Sai che esiste un piano nazionale per l’autoregolamentazione del consumo del riscaldamento? A seconda della zona in cui vivi (zone A, B, C, D, E, F, dipende dalla locazione geografica della tua città di residenza) il consumo medio suggerito varia.

Evitare di porre ostacoli davanti ai termosifoni

Consiglio n. 4: mettere pannelli decorativi o altri oggetti di larga superficie davanti al termosifone non aiuta la diffusione del calore. Ti sentirai costretto ad aumentare la temperature in questo caso. Non c’è niente di più sbagliato. Il termosifone deve essere libero da ogni tipo di schermo: solo così lavorerà in condizioni ottimali. Questo è forse il consiglio principe sul come risparmiare sul riscaldamento in casa, insieme alla gestione delle ore di riscaldamento degli ambienti interni.

Schermare le finestre di notte

Consiglio n. 5: isolamento termico. Se è vero che la notte i termosifoni dovrebbero essere spenti, è altresì vero che una casa fredda al mattino, appena svegliati, non ci piace. Non è un problema per chi usufruisce di riscaldamento centralizzato, dato che automaticamente i termosifoni si accenderanno durante le prime ore del giorno.
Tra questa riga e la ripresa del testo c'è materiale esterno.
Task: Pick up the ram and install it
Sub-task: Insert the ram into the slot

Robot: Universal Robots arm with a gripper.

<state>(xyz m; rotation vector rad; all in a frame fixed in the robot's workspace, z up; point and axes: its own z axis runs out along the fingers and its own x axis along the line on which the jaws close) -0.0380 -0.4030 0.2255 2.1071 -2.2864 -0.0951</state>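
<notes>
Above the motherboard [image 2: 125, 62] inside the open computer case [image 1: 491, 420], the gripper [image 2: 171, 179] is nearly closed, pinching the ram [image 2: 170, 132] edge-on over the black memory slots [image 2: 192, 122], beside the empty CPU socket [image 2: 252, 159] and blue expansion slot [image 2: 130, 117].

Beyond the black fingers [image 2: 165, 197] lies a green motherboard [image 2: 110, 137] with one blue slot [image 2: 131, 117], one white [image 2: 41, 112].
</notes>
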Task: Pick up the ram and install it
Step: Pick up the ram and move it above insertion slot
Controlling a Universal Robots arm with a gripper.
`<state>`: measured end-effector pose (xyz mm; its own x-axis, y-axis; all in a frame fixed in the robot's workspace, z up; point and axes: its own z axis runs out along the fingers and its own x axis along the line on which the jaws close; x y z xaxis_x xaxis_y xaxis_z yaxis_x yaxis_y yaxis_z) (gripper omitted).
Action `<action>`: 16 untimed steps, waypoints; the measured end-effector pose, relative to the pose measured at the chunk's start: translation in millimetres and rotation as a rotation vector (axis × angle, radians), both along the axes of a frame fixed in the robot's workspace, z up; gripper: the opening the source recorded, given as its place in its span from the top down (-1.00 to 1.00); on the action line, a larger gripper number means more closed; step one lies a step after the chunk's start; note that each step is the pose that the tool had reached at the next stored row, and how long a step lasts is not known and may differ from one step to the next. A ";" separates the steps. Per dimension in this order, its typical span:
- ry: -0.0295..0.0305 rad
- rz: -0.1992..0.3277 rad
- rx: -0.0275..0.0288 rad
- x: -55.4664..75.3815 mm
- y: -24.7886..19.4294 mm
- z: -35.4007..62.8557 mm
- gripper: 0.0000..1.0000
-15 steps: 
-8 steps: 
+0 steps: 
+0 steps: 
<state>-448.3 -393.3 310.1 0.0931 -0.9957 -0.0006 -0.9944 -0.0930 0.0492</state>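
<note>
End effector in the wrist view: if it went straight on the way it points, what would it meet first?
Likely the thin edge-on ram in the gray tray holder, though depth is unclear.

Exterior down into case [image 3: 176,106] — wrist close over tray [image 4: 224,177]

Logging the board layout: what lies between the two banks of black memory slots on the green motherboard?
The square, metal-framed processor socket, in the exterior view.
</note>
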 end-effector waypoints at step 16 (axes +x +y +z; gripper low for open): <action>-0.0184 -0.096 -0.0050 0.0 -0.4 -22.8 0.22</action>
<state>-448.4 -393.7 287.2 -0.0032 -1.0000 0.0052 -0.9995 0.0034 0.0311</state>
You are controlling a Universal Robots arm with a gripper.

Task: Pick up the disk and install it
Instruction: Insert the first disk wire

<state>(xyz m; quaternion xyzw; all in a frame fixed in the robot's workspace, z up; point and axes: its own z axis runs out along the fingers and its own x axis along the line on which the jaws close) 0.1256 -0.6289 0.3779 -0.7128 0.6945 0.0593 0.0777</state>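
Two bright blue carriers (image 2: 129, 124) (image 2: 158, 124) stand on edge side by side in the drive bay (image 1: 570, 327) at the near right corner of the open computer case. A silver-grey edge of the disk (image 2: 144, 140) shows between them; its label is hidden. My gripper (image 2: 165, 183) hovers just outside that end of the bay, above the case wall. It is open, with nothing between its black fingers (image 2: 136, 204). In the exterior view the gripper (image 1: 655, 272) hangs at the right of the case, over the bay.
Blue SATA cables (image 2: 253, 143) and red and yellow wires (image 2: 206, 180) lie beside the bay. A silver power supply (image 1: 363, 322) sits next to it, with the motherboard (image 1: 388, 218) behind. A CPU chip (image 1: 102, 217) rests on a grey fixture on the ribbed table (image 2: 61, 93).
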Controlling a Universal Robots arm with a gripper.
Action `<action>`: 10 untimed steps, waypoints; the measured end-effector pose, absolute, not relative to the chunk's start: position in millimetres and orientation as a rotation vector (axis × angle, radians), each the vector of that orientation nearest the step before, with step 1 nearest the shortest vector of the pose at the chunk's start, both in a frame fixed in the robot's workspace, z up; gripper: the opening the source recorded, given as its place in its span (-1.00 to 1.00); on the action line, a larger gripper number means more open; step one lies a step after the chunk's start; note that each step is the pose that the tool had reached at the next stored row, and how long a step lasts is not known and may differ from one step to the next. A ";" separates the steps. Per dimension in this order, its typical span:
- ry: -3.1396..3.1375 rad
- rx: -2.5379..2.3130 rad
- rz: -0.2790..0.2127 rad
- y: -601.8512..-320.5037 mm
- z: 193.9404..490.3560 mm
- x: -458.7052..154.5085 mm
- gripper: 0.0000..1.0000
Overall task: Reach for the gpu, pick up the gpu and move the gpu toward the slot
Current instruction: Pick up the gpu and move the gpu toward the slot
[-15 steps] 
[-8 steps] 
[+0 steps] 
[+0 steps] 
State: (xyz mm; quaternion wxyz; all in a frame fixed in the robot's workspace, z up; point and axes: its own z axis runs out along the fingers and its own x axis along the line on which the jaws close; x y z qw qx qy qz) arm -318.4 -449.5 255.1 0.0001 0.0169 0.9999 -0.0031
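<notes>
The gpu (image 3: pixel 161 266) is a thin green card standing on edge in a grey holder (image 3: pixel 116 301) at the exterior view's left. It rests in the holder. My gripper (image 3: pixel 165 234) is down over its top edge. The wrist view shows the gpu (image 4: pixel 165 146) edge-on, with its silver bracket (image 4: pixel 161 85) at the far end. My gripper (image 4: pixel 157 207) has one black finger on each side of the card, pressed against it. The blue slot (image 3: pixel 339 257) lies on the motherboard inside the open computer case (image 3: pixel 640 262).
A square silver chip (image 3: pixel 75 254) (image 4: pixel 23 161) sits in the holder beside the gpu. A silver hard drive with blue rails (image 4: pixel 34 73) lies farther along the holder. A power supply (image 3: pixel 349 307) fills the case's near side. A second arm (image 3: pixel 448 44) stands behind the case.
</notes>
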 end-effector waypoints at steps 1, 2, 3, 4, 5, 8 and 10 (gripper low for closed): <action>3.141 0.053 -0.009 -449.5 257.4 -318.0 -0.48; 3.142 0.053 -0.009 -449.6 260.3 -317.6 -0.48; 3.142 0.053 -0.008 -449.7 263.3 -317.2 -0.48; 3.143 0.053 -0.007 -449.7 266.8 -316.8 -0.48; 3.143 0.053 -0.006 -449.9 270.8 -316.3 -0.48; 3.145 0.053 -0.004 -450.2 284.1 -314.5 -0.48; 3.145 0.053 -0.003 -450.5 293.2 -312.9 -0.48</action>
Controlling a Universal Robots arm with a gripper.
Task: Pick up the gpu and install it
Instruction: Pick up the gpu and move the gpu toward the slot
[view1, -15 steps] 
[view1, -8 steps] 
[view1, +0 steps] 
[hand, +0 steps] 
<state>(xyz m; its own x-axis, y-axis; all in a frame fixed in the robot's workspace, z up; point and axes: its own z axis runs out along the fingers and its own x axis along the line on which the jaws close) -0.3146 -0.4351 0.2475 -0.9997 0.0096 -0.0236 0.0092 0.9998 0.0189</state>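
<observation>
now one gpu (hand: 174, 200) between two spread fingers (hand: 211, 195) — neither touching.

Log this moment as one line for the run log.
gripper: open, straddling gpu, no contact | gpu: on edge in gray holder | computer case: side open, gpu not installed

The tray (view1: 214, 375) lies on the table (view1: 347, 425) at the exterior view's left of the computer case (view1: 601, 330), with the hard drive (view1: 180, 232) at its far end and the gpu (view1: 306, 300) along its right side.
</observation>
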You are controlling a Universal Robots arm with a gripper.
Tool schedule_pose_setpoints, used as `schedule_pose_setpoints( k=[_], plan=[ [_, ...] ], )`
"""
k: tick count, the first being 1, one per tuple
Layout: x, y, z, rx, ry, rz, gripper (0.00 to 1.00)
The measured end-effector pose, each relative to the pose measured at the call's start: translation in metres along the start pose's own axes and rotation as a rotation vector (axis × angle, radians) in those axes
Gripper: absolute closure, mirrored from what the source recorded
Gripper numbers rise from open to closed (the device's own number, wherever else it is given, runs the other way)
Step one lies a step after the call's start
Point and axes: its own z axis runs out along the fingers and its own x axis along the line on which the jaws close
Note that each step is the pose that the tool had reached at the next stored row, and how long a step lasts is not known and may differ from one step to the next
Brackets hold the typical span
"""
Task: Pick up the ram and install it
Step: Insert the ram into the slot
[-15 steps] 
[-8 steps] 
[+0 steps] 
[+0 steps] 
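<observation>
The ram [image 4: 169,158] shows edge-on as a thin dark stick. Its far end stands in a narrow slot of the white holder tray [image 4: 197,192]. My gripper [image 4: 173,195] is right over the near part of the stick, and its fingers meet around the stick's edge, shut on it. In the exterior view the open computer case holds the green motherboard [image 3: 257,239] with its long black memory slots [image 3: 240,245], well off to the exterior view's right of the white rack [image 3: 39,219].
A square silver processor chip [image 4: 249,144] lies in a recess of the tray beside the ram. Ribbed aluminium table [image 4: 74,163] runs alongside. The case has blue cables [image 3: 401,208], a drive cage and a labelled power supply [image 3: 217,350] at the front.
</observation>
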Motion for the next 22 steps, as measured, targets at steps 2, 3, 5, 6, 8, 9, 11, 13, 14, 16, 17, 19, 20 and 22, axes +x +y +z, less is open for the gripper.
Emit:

Cosa deve fare, invece, chi utilizza un impianto autonomo? Per conservare nella notte il più a lungo possibile il calore trattenuto dalle mura riscaldate durante le ore diurne, è buona norma schermare le finestre durante il sonno. Tapparelle o tendaggi isolanti sono una soluzione efficace. In questo modo risparmi, hai un comportamento consapevole nei confronti dell’ambiente e hai una casa riscaldata e confortevole per ore, anche coi termosifoni spenti.

Naturalmente, potrai sempre optare per valvole cronotermostatiche per l’accensione dei termosifoni a ore prestabilite. Esistono anche valvole termostatiche per regolare il flusso dell’acqua calda nei termosifoni. Non dimenticare che se stai pensando di rifare l’impianto di riscaldamento è bene utilizzare sempre i prodotti di ultima generazione, magari abbinando l’impianto tradizionale al fotovoltaico o pannelli solari, per un migliore efficientamento energetico.